◆ **Aim of the exercise**: Searching the material below, find each line that includes the word "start", and copy it.

◆ **Excerpted data**:

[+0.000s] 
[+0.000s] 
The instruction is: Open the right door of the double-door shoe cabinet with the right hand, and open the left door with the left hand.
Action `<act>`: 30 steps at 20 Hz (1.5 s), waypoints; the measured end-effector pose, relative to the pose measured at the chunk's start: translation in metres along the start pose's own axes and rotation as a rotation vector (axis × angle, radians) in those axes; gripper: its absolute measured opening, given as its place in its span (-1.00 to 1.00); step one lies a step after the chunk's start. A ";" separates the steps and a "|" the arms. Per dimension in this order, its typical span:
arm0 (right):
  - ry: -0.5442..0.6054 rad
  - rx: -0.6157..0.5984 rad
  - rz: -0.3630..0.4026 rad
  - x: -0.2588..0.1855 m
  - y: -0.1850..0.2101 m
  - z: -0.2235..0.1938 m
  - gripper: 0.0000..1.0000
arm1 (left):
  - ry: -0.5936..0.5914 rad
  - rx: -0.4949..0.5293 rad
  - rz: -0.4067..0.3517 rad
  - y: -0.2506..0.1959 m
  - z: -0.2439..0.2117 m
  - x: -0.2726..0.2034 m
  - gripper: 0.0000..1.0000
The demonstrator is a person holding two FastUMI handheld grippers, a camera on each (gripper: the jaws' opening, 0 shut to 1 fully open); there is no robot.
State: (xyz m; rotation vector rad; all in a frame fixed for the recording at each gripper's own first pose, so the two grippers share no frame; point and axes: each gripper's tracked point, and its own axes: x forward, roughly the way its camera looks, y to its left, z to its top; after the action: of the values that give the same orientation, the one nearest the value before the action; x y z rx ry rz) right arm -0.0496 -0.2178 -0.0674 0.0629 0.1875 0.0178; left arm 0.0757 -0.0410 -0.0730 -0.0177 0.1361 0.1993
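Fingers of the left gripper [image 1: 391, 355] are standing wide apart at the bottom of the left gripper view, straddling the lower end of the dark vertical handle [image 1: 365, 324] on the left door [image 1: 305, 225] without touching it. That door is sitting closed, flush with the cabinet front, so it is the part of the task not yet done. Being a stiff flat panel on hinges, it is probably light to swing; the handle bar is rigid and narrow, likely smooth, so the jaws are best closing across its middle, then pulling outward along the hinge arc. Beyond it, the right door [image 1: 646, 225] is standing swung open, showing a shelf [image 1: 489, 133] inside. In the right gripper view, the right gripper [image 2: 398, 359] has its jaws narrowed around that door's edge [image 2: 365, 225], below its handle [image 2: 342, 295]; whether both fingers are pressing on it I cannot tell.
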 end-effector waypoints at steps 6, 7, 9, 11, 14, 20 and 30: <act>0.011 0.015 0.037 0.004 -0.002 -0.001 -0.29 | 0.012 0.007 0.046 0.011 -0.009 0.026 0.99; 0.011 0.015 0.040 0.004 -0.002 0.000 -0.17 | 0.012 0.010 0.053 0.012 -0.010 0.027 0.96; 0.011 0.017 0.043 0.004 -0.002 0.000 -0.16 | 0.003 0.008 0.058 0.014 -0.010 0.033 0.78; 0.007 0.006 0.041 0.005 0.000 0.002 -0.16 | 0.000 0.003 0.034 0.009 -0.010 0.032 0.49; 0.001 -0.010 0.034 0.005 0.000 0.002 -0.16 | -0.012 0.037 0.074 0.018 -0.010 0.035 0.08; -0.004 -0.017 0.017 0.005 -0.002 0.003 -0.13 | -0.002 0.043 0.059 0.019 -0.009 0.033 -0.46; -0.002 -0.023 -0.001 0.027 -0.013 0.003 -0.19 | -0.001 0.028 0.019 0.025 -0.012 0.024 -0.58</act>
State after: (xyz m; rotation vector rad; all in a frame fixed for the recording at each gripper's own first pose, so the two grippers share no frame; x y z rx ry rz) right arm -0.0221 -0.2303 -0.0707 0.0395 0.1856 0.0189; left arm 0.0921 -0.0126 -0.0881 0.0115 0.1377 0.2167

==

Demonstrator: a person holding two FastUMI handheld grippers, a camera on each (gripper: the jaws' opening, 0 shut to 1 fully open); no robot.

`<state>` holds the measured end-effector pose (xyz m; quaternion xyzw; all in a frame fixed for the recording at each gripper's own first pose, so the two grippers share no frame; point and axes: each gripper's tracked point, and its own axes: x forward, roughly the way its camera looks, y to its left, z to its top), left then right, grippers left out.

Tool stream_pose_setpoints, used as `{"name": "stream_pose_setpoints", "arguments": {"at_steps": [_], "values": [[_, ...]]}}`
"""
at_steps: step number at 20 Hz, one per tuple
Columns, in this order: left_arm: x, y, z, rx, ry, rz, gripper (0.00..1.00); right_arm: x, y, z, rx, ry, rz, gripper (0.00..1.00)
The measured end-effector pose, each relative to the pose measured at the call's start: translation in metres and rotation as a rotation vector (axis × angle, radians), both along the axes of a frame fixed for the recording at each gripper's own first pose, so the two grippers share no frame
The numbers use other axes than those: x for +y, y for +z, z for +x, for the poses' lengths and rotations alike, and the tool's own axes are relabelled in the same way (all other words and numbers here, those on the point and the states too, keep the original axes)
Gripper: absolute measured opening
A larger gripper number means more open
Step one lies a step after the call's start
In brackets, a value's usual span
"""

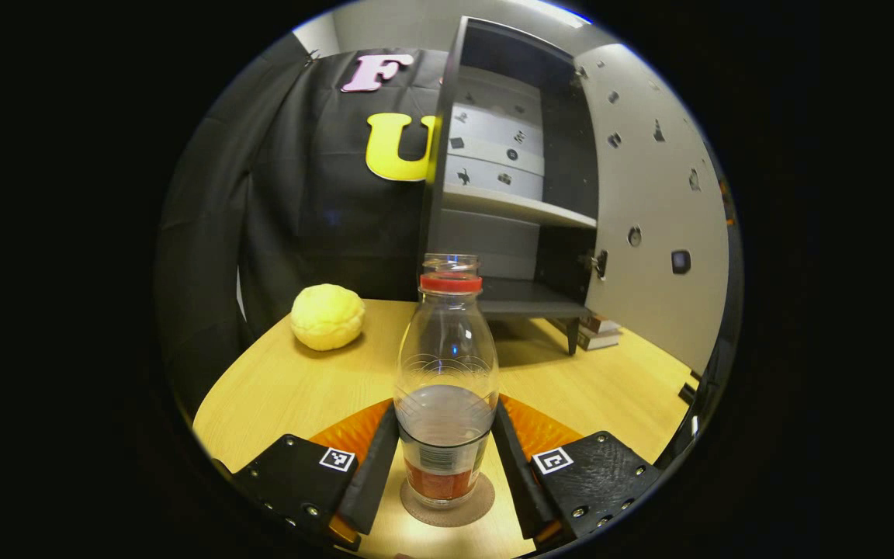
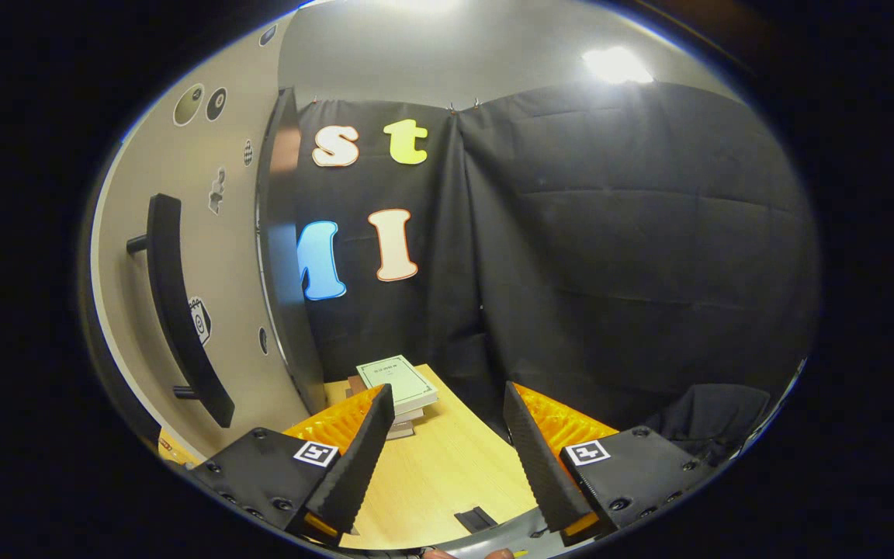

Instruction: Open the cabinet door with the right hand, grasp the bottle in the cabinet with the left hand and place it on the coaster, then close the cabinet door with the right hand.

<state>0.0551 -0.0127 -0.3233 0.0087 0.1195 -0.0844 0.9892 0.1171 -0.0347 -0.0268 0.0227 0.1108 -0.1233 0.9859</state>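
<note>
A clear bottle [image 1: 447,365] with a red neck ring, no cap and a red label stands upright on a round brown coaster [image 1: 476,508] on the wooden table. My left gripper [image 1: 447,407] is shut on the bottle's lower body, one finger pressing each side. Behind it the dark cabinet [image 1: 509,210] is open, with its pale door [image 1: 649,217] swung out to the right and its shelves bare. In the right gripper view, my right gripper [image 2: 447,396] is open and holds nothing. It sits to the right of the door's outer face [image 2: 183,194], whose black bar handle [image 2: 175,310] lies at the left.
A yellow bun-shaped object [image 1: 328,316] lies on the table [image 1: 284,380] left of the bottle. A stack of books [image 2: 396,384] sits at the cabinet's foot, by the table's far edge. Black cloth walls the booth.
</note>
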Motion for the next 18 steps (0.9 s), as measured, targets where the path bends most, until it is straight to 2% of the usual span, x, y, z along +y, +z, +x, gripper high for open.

◆ **Result of this exercise**:
Action `<act>`: 30 steps at 20 Hz (1.5 s), waypoints; the measured end-effector pose, relative to the pose measured at the chunk's start: translation in metres along the start pose's own axes and rotation as a rotation vector (axis × angle, radians) in those axes; gripper: its absolute measured opening, given as its place in its span (-1.00 to 1.00); step one lies a step after the chunk's start. A ";" separates the steps and a "|" the arms. Per dimension in this order, its typical span:
The measured end-effector pose, each relative to the pose measured at the call's start: translation in metres and rotation as a rotation vector (axis × angle, radians), both along the axes of a frame fixed for the recording at each gripper's own first pose, so the two grippers share no frame
Step one lies a step after the call's start

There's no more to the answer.